- [What you are asked to do] Copy out the records precisely, omitting pictures.

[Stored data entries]
▶

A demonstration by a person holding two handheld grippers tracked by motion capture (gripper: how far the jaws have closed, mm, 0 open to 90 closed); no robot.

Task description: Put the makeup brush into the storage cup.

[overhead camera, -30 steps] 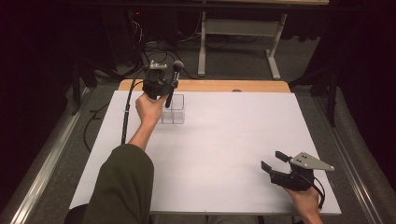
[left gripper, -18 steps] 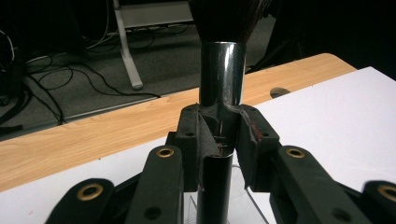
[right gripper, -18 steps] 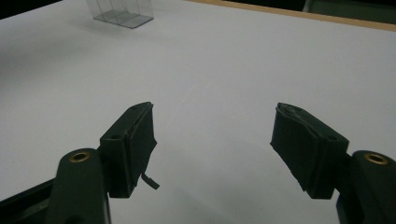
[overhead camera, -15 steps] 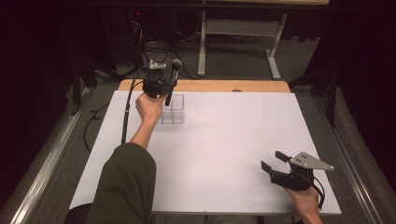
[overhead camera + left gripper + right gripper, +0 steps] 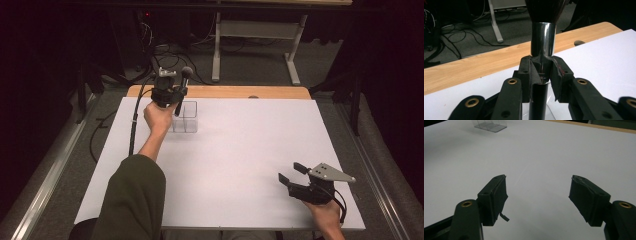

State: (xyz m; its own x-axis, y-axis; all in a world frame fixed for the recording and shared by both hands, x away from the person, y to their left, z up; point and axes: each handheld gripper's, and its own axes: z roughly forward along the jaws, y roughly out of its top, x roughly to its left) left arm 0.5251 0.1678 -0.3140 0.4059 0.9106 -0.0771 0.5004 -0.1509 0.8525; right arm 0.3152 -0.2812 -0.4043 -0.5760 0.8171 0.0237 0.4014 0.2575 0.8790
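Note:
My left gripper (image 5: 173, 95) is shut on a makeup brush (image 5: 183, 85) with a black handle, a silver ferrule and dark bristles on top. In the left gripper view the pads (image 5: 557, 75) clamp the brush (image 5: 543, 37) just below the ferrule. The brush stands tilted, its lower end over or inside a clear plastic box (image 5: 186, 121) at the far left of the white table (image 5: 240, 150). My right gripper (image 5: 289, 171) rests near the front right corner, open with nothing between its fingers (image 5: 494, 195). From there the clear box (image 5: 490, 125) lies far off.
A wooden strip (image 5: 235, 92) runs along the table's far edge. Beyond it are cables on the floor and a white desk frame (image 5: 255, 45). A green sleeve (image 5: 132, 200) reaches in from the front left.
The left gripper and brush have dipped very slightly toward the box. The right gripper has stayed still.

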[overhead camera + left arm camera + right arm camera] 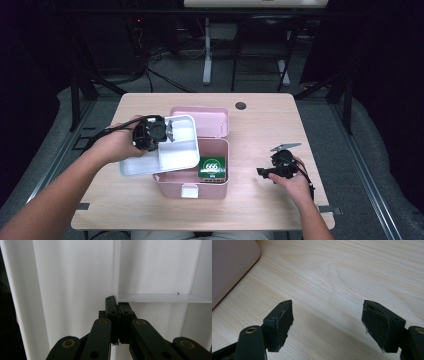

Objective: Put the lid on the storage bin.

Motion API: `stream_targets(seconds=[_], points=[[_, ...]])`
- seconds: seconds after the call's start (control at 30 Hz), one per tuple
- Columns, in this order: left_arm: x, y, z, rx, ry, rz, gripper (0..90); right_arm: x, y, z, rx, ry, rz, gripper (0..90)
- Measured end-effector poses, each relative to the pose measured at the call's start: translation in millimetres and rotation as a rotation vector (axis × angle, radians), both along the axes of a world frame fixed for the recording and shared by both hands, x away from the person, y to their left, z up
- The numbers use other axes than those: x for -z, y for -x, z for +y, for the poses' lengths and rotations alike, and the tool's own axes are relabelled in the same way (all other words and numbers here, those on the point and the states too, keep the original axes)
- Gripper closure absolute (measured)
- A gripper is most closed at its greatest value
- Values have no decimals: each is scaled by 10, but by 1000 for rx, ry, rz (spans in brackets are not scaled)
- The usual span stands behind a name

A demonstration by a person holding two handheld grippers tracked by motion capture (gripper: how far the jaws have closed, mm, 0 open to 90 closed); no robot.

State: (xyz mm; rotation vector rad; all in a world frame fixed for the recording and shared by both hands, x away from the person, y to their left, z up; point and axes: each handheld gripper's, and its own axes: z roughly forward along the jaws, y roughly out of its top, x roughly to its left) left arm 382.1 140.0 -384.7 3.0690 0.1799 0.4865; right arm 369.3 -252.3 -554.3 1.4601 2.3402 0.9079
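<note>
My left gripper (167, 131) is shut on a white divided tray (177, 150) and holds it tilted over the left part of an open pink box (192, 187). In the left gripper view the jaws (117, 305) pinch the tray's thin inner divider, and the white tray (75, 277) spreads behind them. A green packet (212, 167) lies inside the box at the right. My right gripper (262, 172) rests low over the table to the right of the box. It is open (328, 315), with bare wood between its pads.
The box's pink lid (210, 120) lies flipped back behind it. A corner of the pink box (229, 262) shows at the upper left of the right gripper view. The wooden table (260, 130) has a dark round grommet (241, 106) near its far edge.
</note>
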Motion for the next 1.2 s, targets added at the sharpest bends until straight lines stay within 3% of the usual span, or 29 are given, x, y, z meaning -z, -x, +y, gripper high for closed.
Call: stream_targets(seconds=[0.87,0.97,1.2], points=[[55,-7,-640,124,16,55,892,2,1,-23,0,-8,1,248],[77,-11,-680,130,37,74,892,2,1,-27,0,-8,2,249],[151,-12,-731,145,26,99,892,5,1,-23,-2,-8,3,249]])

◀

- [Exercise solution]
A demonstration by a person holding two handheld grippers tracked by motion capture (gripper: how far the jaws have closed, mm, 0 open to 90 closed); no robot.

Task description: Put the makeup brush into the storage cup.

[overhead camera, -30 steps] 
[left gripper, -18 steps] 
[right gripper, -18 steps] 
[overhead camera, -15 steps] 
[overhead camera + left gripper + right gripper, +0 steps] 

State: (xyz m; its own x-axis, y-axis; all in a world frame fixed for the recording and shared by both hands, x away from the person, y to their left, z up; point and axes: each handheld gripper's, and its own axes: z roughly forward along the jaws, y roughly out of its top, x roughly to its left) left arm 0.5251 0.1678 -0.3140 0.4059 0.9106 -0.0771 0.5004 -0.1509 0.8525; right arm 0.3152 -0.2812 -0.4043 -0.5760 0.8171 0.0237 0.4014 0.2575 0.8790
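Note:
My left gripper (image 5: 173, 95) is shut on a makeup brush (image 5: 183, 85) with a black handle, a silver ferrule and dark bristles on top. In the left gripper view the pads (image 5: 557, 75) clamp the brush (image 5: 543, 37) just below the ferrule. The brush stands tilted, its lower end over or inside a clear plastic box (image 5: 186, 121) at the far left of the white table (image 5: 240, 150). My right gripper (image 5: 289, 171) rests near the front right corner, open with nothing between its fingers (image 5: 494, 195). From there the clear box (image 5: 490, 125) lies far off.
A wooden strip (image 5: 235, 92) runs along the table's far edge. Beyond it are cables on the floor and a white desk frame (image 5: 255, 45). A green sleeve (image 5: 132, 200) reaches in from the front left.
The left gripper and brush have dipped very slightly toward the box. The right gripper has stayed still.
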
[overhead camera + left arm camera + right arm camera] 

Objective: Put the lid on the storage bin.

Motion API: `stream_targets(seconds=[_], points=[[_, ...]])`
- seconds: seconds after the call's start (control at 30 Hz), one per tuple
- Columns, in this order: left_arm: x, y, z, rx, ry, rz, gripper (0..90); right_arm: x, y, z, rx, ry, rz, gripper (0..90)
- Measured end-effector poses, each relative to the pose measured at the call's start: translation in millimetres and rotation as a rotation vector (axis × angle, radians), both along the axes of a world frame fixed for the recording and shared by both hands, x away from the person, y to their left, z up
- The numbers use other axes than those: x for -z, y for -x, z for +y, for the poses' lengths and rotations alike, and the tool's own axes are relabelled in the same way (all other words and numbers here, those on the point and the states too, keep the original axes)
- Gripper closure absolute (measured)
- A gripper is most closed at its greatest value
- Values have no decimals: each is scaled by 10, but by 1000 for rx, ry, rz (spans in brackets are not scaled)
- The usual span stands behind a name

A demonstration by a person holding two handheld grippers tracked by motion capture (gripper: how far the jaws have closed, mm, 0 open to 90 closed); no robot.

State: (xyz mm; rotation vector rad; all in a world frame fixed for the recording and shared by both hands, x away from the person, y to their left, z up; point and axes: each handheld gripper's, and its own axes: z roughly forward along the jaws, y roughly out of its top, x roughly to its left) left arm 382.1 140.0 -384.7 3.0690 0.1799 0.4865; right arm 369.3 -252.3 -554.3 1.4601 2.3402 0.9079
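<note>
My left gripper (167, 131) is shut on a white divided tray (177, 150) and holds it tilted over the left part of an open pink box (192, 187). In the left gripper view the jaws (117, 305) pinch the tray's thin inner divider, and the white tray (75, 277) spreads behind them. A green packet (212, 167) lies inside the box at the right. My right gripper (262, 172) rests low over the table to the right of the box. It is open (328, 315), with bare wood between its pads.
The box's pink lid (210, 120) lies flipped back behind it. A corner of the pink box (229, 262) shows at the upper left of the right gripper view. The wooden table (260, 130) has a dark round grommet (241, 106) near its far edge.
</note>
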Motion for the next 1.2 s, targets added at the sharpest bends until straight lines stay within 3% of the usual span, or 29 are given, x, y, z meaning -z, -x, +y, gripper high for closed.
Call: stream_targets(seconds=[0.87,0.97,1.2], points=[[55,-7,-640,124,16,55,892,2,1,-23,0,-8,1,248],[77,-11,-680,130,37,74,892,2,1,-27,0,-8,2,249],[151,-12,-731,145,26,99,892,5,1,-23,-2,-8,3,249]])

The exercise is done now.